Tesla faces massive recall in China over steering software glitch

Tesla, the world’s leading electric vehicle maker, has announced a recall of more than 1.6 million cars in China due to a software issue that could affect the steering function. The recall, which covers Model S, X, 3 and Y vehicles produced between 2019 and 2021, is one of the largest in the history of the company and the Chinese market.

According to the State Administration for Market Regulation, China’s top market watchdog, the recall was initiated by Tesla after it discovered a potential safety risk in the software of the electric power steering system. The software may fail to detect the torque applied by the driver to the steering wheel, resulting in a loss of steering assist or a sudden increase of steering force. This could pose a danger to the driver and other road users, especially at high speeds or in complex road conditions.

Tesla faces massive recall in China over steering software glitch
Tesla faces massive recall in China over steering software glitch

Tesla said it will provide a free software update to fix the problem, and that the recall does not affect the normal use of the vehicles. The company also said it has not received any reports of accidents or injuries related to the issue. Tesla customers can check the official website or app to see if their vehicles are affected by the recall, and contact the nearest service center for assistance.

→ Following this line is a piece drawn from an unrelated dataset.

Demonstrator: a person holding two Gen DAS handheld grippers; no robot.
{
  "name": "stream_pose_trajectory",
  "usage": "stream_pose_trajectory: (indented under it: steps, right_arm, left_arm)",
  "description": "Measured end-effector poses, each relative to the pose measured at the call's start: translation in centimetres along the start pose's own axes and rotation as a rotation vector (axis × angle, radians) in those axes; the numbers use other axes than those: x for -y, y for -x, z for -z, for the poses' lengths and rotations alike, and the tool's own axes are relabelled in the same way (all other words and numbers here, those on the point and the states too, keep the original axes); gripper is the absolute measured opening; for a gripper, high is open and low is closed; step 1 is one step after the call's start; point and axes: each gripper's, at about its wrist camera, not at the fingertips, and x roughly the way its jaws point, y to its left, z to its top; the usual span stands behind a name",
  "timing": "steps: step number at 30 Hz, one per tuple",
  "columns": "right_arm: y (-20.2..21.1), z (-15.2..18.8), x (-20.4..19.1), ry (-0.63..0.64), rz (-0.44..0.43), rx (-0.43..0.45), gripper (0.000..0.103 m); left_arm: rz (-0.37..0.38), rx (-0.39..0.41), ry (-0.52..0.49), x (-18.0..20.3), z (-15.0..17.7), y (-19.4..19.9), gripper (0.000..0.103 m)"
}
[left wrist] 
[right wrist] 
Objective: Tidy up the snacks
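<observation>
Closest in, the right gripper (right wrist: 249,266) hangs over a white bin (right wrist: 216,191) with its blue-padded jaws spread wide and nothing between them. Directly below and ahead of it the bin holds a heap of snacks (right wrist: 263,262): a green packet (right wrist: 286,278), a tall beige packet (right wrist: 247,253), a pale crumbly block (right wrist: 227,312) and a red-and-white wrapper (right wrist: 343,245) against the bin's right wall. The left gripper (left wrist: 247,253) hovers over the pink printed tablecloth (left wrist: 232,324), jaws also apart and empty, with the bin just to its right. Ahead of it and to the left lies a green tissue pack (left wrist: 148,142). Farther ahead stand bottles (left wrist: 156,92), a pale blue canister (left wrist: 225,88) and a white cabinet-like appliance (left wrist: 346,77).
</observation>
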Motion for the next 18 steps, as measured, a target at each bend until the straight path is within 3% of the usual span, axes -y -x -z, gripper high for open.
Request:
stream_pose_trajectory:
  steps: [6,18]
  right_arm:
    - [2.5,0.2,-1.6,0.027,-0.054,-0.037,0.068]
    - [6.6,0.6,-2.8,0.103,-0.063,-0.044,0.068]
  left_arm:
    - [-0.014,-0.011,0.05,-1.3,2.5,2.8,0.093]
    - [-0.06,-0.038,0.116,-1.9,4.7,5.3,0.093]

Tesla’s challenges in China

The recall is a major setback for Tesla, which has been expanding its presence and sales in China, the world’s largest electric vehicle market. Tesla delivered more than 484,000 vehicles in China in 2023, accounting for about 27% of its global sales. The company also operates a factory in Shanghai, where it produces Model 3 and Model Y cars for the domestic and overseas markets.

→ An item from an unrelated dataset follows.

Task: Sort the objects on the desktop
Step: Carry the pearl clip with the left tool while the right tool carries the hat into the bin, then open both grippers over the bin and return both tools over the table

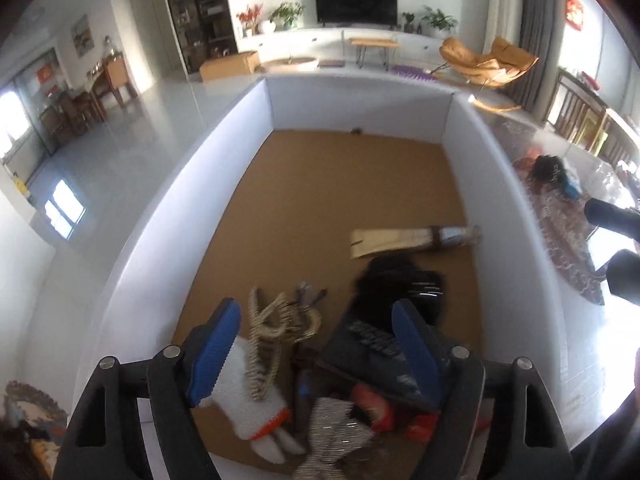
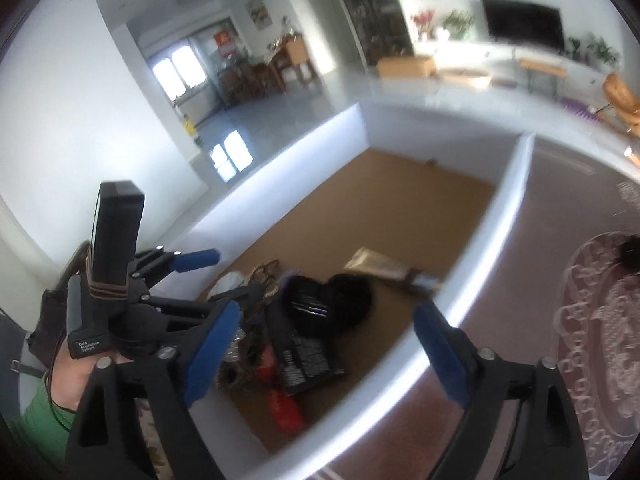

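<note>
A white-walled box (image 1: 224, 148) with a brown cardboard floor holds several sorted things at its near end. My left gripper (image 1: 316, 344) is open and empty, hovering over that pile: a white knitted glove (image 1: 248, 392), beige hair claws (image 1: 276, 324), a black packet (image 1: 380, 348), a black fluffy item (image 1: 400, 280) and a red item (image 1: 372, 404). A beige packet (image 1: 412, 240) lies further in. My right gripper (image 2: 328, 344) is open and empty above the box's right wall (image 2: 480, 264). The pile also shows in the right wrist view (image 2: 304, 320), with the left gripper (image 2: 188, 260) beside it.
A patterned doily (image 2: 600, 340) with a dark item (image 1: 548, 168) lies on the table right of the box. The far half of the box floor is bare cardboard (image 1: 352, 176). A living room lies beyond.
</note>
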Available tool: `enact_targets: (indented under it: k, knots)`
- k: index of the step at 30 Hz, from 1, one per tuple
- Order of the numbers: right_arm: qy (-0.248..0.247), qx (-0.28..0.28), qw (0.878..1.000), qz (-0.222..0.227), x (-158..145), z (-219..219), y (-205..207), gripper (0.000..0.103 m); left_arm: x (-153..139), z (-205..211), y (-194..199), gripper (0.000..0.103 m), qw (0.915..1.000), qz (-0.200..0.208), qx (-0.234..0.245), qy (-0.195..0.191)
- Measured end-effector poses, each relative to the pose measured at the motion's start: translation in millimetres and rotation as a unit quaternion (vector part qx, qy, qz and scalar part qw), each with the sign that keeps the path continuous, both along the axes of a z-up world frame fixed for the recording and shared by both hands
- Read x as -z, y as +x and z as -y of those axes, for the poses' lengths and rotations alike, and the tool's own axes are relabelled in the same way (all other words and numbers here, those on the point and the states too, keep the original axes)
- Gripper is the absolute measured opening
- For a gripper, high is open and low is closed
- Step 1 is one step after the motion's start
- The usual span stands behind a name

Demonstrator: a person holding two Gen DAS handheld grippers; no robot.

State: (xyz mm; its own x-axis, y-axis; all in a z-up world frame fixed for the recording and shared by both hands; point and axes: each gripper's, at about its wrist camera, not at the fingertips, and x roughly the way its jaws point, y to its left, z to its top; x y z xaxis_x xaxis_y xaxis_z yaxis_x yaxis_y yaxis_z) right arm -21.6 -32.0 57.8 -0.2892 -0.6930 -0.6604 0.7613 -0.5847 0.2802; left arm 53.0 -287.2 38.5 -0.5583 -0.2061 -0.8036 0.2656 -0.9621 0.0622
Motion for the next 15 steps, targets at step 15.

However, Tesla has also faced increasing competition and scrutiny in China, where local rivals such as BYD, Nio, Xpeng and Li Auto have been gaining market share and customer loyalty with their innovative and affordable models. BYD, backed by billionaire Warren Buffett, surpassed Tesla in battery-only vehicle sales in the fourth quarter of 2023, selling more than 526,000 units compared to Tesla’s 484,500.

Tesla has also been under pressure from the Chinese authorities and consumers over quality and safety issues, such as battery fires, sudden acceleration, brake failures and data security. In April 2023, Tesla was summoned by five Chinese regulators to address these problems and improve its internal management. In May 2023, Tesla issued another recall of more than 285,000 vehicles in China for a software update to fix a cruise control system that could be accidentally activated.

Tesla’s global recall woes

The latest recall in China is not the first time that Tesla has faced software glitches in its vehicles. In December 2023, Tesla recalled more than two million vehicles in the U.S. for a similar issue with the autopilot feature, which could cause the cars to accelerate or decelerate unexpectedly. The recall, which affected Model S, X, 3 and Y vehicles made between 2014 and 2021, was the largest in Tesla’s history and the fourth in the U.S. in the past two years.

Tesla has been relying on software updates to enhance the performance and functionality of its vehicles, as well as to fix bugs and errors. However, some analysts and critics have questioned the reliability and safety of Tesla’s software, especially the autopilot system, which has been involved in several fatal crashes and investigations. Tesla has maintained that its software is safe and that its vehicles are among the safest on the road, but it has also warned drivers to remain attentive and in control at all times.